— Required work —
Print the data below exactly as it stands, and keep the pictures out.

START Collected data

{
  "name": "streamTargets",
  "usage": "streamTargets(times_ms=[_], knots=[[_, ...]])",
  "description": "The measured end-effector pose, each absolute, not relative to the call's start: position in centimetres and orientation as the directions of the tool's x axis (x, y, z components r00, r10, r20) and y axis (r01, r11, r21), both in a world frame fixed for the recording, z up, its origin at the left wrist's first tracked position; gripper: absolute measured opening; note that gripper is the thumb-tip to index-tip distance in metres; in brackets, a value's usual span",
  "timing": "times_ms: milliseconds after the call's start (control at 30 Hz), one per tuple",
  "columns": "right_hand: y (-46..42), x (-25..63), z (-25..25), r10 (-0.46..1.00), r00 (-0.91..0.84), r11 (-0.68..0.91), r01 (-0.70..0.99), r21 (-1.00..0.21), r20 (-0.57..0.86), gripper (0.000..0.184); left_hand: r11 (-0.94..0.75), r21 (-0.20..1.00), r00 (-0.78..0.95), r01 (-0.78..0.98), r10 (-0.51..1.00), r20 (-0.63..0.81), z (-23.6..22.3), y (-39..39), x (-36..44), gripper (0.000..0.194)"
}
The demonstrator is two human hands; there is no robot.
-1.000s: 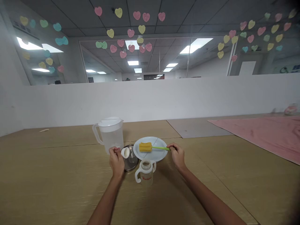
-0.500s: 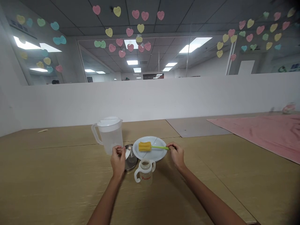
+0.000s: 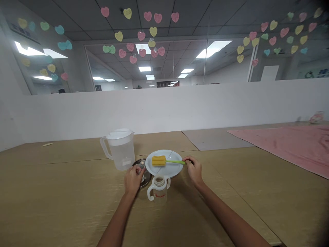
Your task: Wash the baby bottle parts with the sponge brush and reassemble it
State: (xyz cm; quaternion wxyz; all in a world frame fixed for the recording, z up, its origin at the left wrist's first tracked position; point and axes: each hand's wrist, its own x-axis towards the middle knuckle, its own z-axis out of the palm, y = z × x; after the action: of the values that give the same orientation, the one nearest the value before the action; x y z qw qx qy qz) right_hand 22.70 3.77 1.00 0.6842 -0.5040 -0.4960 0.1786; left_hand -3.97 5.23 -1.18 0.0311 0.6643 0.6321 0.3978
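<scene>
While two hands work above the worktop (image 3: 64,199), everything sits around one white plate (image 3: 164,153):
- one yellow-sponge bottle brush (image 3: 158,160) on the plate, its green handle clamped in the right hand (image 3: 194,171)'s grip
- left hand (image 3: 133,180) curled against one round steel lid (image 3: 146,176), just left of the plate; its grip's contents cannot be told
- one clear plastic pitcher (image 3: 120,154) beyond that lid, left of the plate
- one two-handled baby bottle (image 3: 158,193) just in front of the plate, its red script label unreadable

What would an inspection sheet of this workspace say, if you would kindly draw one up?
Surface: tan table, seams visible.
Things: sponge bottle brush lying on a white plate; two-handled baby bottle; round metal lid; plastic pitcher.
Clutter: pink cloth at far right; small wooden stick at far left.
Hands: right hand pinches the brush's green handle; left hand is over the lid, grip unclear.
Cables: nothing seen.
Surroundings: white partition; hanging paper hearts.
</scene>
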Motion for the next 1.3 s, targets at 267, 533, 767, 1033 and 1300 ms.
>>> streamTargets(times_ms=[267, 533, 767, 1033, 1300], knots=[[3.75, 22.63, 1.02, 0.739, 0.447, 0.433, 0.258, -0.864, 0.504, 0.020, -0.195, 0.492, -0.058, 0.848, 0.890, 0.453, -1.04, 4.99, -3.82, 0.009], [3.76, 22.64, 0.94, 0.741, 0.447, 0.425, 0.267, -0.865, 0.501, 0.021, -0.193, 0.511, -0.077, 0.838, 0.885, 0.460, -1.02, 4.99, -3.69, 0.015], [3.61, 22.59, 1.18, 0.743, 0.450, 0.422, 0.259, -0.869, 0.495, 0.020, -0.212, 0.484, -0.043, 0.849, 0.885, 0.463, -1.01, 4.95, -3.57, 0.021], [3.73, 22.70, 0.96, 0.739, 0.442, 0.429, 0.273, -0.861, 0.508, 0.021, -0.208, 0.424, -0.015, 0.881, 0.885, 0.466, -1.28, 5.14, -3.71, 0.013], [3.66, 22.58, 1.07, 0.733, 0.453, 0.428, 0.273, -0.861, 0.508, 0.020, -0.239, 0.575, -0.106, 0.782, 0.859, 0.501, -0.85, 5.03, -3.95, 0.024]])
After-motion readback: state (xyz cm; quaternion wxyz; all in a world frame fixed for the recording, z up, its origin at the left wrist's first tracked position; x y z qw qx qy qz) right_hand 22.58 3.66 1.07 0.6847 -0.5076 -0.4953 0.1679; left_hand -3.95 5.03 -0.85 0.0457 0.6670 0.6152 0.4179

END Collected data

— Response for this exercise —
{
  "name": "streamTargets",
  "usage": "streamTargets(times_ms=[_], knots=[[_, ...]])",
  "description": "The measured end-effector pose, each absolute, not relative to the call's start: position in centimetres and orientation as the directions of the tool's x axis (x, y, z components r00, r10, r20) and y axis (r01, r11, r21), both in a world frame fixed for the recording, z up, its origin at the left wrist's first tracked position; gripper: absolute measured opening; note that gripper is the thumb-tip to index-tip distance in metres; in brackets, a value's usual span",
  "timing": "times_ms: milliseconds after the call's start (control at 30 Hz), one per tuple",
  "columns": "right_hand: y (-46..42), x (-25..63), z (-25..25), r10 (-0.46..1.00), r00 (-0.91..0.84), r11 (-0.68..0.91), r01 (-0.70..0.99), r21 (-1.00..0.21), r20 (-0.57..0.86), gripper (0.000..0.184); left_hand: r11 (-0.94..0.75), r21 (-0.20..1.00), r00 (-0.78..0.95), r01 (-0.78..0.98), r10 (-0.51..1.00), r20 (-0.63..0.81), z (-23.6..22.3), y (-39..39), x (-36..44), gripper (0.000..0.194)"
}
The demonstrator is two human hands; there is no robot.
-1.000s: 
-0.500s: 
+0.000s: 
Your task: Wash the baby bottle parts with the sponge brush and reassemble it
State: (xyz cm; quaternion wxyz; all in a world frame fixed for the recording, z up, its origin at the left wrist's first tracked position; point and axes: each hand's wrist, its own x-axis towards the middle knuckle, its own z-axis out of the palm, y = z × x; after the action: of the values that give the same orientation, the one nearest the value before the action; x y z qw qx qy qz) right_hand 22.70 3.77 1.00 0.6842 -0.5040 -0.4960 0.1786; left_hand -3.97 5.23 -1.18 0.0311 0.6643 0.6321 0.3978
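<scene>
While two hands work above the worktop (image 3: 64,199), everything sits around one white plate (image 3: 164,153):
- one yellow-sponge bottle brush (image 3: 158,160) on the plate, its green handle clamped in the right hand (image 3: 194,171)'s grip
- left hand (image 3: 133,180) curled against one round steel lid (image 3: 146,176), just left of the plate; its grip's contents cannot be told
- one clear plastic pitcher (image 3: 120,154) beyond that lid, left of the plate
- one two-handled baby bottle (image 3: 158,193) just in front of the plate, its red script label unreadable

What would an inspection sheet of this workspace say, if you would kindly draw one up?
Surface: tan table, seams visible.
Things: sponge bottle brush lying on a white plate; two-handled baby bottle; round metal lid; plastic pitcher.
Clutter: pink cloth at far right; small wooden stick at far left.
Hands: right hand pinches the brush's green handle; left hand is over the lid, grip unclear.
Cables: nothing seen.
Surroundings: white partition; hanging paper hearts.
</scene>
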Motion for the next 1.3 s, targets at 267, 533, 767, 1033 and 1300 ms.
>>> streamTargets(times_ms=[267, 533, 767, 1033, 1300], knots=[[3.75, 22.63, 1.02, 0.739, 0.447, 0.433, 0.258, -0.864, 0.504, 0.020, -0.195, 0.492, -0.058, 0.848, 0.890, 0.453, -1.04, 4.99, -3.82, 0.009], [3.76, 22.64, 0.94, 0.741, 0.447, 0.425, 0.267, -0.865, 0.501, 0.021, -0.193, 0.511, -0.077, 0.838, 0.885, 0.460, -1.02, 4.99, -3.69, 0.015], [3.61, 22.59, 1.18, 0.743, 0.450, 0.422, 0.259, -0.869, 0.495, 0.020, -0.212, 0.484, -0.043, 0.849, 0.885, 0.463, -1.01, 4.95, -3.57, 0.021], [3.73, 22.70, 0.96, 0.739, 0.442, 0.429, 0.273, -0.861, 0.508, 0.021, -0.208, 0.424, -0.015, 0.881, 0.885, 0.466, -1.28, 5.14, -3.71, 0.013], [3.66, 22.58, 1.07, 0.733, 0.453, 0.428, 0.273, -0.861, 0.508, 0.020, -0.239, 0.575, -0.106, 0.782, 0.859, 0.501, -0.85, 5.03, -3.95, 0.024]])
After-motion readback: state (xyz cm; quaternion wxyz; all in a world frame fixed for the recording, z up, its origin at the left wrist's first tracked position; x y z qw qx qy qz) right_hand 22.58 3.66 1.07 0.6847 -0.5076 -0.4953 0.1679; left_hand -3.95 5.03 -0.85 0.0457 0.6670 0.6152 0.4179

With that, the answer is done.